▶ **Exercise instructions**
Across the data below, count every line where the string "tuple" appears. Answer with the number alone.

[Data items]
· · · · · · ·

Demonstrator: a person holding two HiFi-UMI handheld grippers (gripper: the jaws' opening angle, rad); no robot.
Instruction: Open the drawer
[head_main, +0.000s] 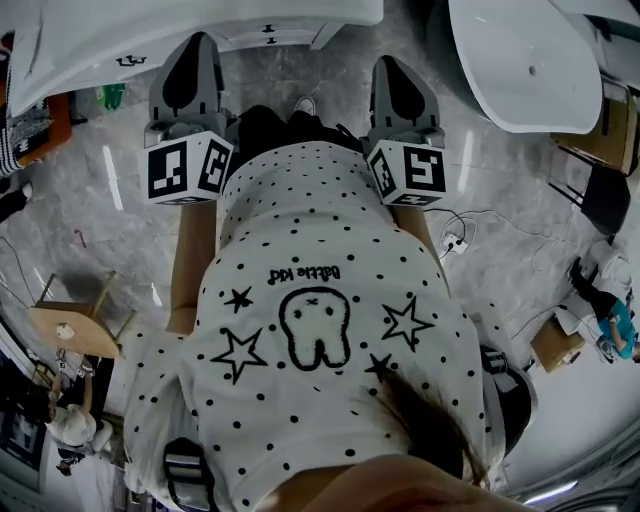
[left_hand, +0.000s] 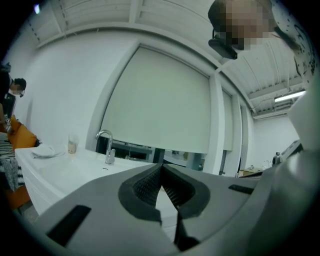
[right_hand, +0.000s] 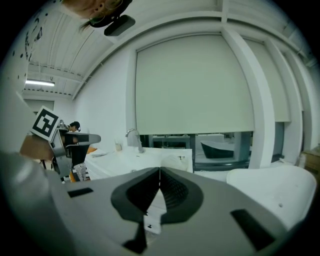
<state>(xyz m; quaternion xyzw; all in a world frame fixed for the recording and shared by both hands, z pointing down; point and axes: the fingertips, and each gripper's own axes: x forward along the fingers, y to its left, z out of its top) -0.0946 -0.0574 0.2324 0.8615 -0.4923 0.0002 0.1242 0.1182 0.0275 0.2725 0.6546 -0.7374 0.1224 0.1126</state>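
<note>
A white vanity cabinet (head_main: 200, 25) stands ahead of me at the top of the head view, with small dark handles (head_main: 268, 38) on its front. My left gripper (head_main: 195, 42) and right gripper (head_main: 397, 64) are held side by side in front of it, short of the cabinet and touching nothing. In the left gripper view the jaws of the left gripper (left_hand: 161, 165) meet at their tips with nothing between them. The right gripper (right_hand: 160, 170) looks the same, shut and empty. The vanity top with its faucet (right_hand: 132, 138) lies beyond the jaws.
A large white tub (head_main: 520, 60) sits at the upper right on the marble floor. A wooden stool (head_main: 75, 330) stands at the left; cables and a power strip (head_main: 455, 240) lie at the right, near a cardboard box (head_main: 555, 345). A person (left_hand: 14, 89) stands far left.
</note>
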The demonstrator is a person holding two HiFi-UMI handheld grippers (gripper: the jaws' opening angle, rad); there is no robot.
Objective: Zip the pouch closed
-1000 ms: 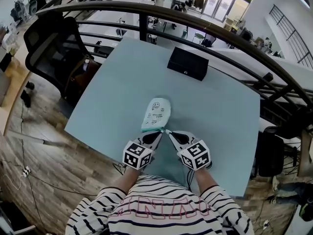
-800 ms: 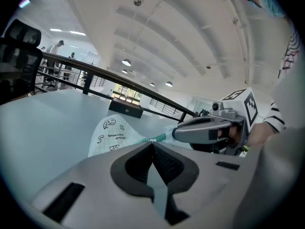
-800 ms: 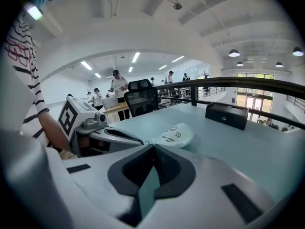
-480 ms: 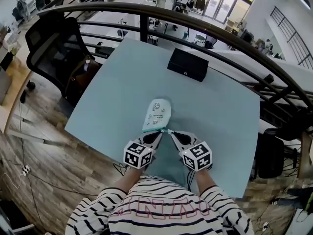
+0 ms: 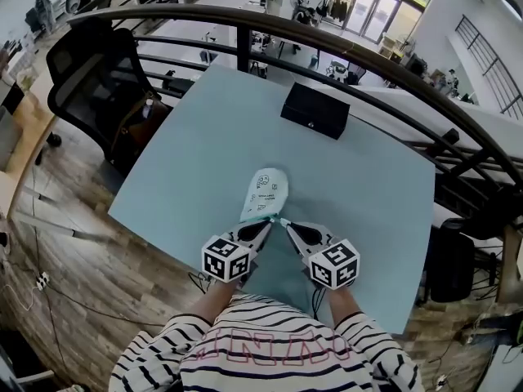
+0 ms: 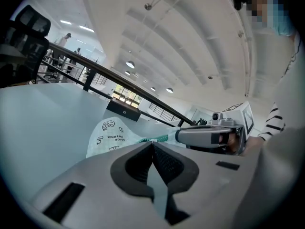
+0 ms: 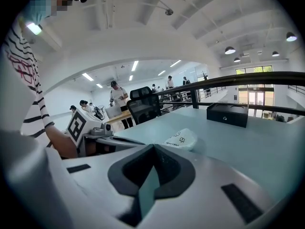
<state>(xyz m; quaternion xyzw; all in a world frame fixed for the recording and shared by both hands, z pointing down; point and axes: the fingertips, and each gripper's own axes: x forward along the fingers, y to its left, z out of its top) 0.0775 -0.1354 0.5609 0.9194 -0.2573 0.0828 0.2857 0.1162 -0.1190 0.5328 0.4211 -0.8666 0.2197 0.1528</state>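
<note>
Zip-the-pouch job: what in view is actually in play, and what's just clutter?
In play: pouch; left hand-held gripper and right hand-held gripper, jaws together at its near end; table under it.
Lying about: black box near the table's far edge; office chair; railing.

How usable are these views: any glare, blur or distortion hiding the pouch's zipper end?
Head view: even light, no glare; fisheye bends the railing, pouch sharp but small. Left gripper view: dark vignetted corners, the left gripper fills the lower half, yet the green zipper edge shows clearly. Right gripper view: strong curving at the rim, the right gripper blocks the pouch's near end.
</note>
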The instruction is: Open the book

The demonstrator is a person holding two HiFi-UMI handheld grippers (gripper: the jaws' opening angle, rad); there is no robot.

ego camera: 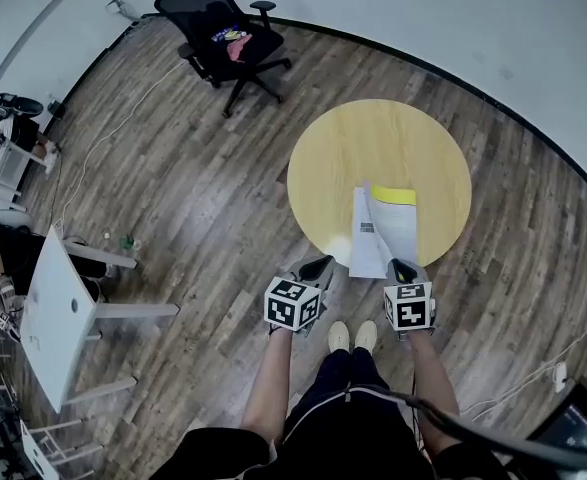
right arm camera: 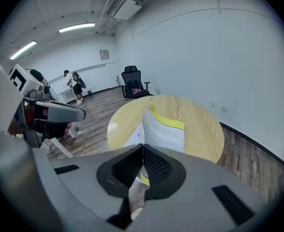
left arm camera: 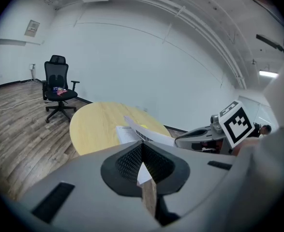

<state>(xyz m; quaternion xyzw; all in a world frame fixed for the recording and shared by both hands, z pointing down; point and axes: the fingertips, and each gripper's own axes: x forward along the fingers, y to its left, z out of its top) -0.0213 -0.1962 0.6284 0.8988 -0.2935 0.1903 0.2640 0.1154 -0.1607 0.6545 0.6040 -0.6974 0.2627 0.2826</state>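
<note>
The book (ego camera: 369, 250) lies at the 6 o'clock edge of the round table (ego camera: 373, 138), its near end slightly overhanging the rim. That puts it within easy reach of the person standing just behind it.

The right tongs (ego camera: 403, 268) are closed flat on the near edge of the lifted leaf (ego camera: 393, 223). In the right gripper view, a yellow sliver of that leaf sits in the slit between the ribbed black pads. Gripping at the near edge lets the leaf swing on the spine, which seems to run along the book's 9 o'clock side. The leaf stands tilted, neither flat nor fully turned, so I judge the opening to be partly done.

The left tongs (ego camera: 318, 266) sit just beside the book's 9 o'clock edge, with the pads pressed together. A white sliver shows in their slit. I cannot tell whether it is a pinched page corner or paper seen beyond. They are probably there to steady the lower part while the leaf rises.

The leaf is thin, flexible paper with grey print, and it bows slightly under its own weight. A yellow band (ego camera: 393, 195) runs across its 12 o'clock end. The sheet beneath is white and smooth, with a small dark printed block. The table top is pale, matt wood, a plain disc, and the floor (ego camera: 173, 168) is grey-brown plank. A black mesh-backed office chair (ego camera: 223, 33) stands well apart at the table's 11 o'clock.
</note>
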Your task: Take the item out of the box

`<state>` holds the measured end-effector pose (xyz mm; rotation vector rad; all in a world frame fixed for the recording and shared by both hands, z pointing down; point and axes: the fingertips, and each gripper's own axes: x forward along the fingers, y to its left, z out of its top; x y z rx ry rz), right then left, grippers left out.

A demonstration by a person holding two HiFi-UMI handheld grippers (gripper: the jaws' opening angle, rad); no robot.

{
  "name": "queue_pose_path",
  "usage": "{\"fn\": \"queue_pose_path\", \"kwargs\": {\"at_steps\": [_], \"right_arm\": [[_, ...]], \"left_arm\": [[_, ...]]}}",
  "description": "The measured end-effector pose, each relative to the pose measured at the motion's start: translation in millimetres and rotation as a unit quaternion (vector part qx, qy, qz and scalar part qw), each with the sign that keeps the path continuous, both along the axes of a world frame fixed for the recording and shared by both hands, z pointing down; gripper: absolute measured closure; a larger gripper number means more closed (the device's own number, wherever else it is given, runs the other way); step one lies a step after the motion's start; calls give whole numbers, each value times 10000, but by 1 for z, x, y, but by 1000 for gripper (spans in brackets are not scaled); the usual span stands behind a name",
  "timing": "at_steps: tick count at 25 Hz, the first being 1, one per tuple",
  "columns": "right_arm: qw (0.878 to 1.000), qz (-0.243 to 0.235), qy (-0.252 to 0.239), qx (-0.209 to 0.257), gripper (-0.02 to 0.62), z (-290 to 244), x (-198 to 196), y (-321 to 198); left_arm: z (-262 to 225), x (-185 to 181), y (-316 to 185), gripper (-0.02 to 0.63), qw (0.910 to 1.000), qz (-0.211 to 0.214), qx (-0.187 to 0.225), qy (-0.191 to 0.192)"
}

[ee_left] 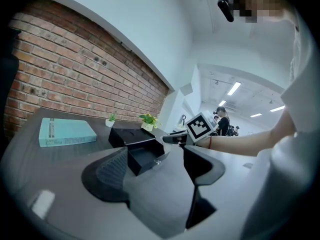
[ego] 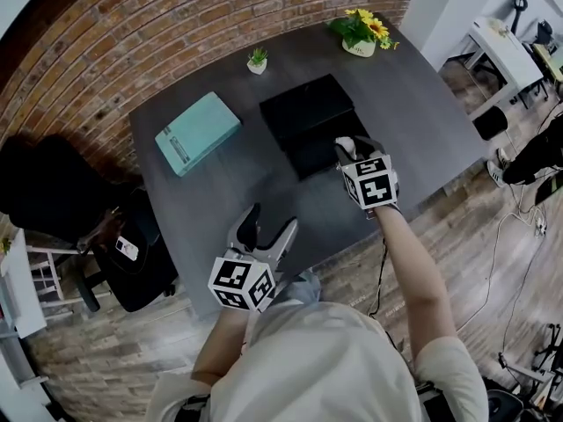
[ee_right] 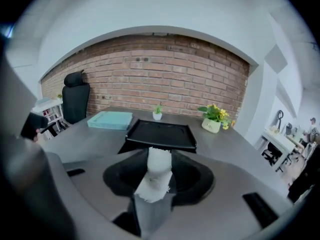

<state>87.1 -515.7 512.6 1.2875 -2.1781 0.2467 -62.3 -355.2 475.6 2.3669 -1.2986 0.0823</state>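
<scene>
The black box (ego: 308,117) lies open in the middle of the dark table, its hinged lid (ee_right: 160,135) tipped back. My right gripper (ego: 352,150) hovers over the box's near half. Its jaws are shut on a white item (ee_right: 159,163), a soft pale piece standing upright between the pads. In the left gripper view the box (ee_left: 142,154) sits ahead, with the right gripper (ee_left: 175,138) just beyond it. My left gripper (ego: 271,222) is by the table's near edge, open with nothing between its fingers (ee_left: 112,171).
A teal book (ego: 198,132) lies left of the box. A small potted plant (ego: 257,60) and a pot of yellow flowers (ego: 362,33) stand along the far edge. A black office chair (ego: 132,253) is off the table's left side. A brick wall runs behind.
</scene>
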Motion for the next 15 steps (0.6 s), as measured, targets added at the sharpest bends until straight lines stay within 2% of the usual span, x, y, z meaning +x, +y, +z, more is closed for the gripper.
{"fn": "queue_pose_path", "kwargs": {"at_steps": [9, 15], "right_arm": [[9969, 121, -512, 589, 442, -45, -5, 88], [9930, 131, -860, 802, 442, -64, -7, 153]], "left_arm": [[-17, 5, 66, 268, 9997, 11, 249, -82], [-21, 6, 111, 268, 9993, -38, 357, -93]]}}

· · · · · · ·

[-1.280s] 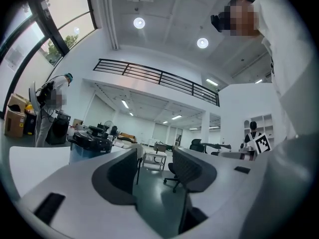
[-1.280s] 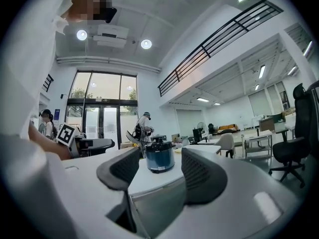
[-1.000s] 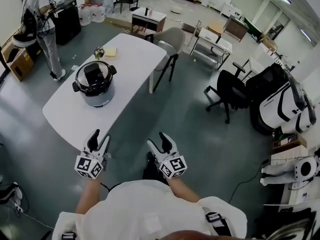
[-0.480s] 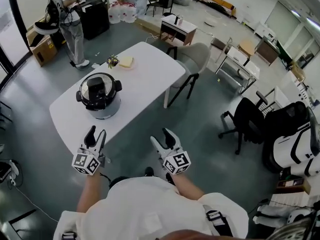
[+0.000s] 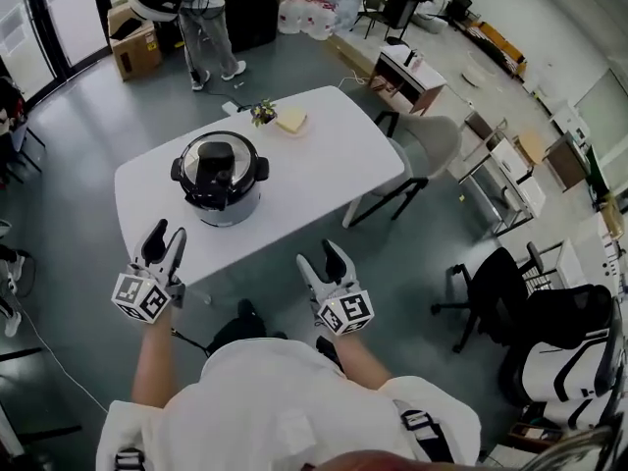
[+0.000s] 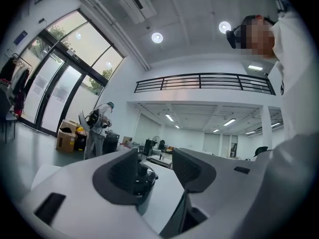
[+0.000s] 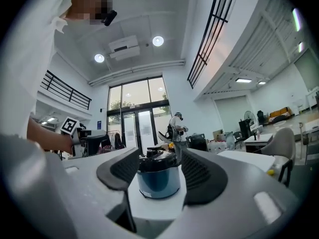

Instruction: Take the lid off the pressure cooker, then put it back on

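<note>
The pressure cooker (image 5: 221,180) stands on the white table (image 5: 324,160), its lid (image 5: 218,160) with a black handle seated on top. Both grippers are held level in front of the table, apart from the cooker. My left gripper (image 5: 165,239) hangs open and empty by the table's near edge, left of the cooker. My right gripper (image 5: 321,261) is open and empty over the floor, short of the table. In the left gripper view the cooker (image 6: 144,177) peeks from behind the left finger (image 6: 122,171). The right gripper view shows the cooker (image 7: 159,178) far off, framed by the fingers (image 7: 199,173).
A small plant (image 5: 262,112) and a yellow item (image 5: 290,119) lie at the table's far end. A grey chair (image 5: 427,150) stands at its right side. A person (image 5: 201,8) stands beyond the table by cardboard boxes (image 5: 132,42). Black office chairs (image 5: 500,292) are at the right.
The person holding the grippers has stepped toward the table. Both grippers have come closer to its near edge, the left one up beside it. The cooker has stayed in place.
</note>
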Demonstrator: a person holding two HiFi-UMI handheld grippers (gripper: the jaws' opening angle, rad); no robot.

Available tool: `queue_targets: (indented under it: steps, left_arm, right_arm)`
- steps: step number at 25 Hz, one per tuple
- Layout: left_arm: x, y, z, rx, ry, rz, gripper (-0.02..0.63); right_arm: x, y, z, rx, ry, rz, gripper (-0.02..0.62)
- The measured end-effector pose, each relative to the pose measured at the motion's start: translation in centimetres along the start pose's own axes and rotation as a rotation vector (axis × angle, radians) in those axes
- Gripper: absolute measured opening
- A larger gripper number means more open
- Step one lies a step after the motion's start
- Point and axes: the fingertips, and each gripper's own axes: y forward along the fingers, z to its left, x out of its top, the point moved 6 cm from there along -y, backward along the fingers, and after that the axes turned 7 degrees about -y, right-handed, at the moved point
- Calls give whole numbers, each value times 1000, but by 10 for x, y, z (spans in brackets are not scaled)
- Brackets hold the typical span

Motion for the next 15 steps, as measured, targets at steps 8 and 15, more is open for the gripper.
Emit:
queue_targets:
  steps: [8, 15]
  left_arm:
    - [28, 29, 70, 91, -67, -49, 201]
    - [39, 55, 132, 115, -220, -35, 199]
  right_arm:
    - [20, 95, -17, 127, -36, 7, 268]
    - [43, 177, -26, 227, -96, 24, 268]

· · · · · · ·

▶ **Exercise result**
2